William si alzò, rientrando in casa per dare una mano alla propria madre, come facevano da ragazzi, dopo aver caricato il Wyoming del padre. Il Freedom cry. Avrebbe voluto tanto che non glielo portassero via, ma i soldi erano quelli che erano, i debiti troppo alti e la nave troppo costosa. Era riuscito a ripagare tutto, un dollaro e un peso alla volta, fino a mettere da parte quanto bastava per comprare una nave, ma adesso aveva una bambina a cui pensare e la loro Destiny avrebbe aspettato, almeno qualche anno ancora. Molly Cox portò la bambina, pulita e nutrita, a quello che sarebbe stato il suo papà, da allora fino alla fine dei suoi giorni. La pose tra le braccia di un Jacob completamente impedito, ma rapito, da quegli occhioni dal colore indefinito ma chiaro, che lo puntavano senza vederlo. Troppo piccola davvero.
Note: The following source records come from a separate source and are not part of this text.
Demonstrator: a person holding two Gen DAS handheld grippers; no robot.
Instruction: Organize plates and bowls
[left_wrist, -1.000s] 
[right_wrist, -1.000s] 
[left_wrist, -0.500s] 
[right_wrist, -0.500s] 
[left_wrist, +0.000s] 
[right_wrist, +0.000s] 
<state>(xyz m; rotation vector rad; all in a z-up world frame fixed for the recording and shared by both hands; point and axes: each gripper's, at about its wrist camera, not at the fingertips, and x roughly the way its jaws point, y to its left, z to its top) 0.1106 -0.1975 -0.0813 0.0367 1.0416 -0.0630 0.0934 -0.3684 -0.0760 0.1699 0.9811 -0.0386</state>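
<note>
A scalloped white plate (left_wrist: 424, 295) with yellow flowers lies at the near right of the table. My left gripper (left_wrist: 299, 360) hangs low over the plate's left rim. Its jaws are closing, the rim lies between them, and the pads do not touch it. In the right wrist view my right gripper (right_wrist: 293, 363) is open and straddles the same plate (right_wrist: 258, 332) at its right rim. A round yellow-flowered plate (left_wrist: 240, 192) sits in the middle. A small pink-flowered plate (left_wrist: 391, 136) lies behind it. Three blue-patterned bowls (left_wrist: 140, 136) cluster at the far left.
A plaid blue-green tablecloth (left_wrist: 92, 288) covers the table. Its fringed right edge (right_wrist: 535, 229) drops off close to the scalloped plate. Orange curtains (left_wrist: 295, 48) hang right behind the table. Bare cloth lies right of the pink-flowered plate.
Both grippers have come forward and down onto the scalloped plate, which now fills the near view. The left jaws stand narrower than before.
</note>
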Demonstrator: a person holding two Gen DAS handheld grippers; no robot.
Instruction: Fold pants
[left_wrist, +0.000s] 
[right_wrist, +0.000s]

Fragile, tanto che avrebbe potuto recidere il filo della sua vita con una semplicità inquietante, e invece, aveva ormai deciso che l'avrebbe fatta vivere, crescere e resa felice, in un modo o nell'altro, per quanto lui potesse concedere quel genere di emozioni, raggrinzite nel suo petto che aveva ripreso a battere dopo tanto tempo per una donna, o meglio, una miniatura di donna.


*** 


Cooter Jackson, detto Trigger


Stava osservando il figlio smontare il carburatore della moto. Il cipiglio severo smorzato da un sorriso blando e in parte fiero. Dean era un piccolo portento con i motori, un talento naturale che non si fece mai scrupolo di cogliere. Quella moto l'avevano comprata da un robivecchi a Richleaf, andava completamente revisionata e sicuramente necessitava di pezzi di ricambio ma gli sembrava il regalo migliore per il dodicesimo compleanno del secondogenito.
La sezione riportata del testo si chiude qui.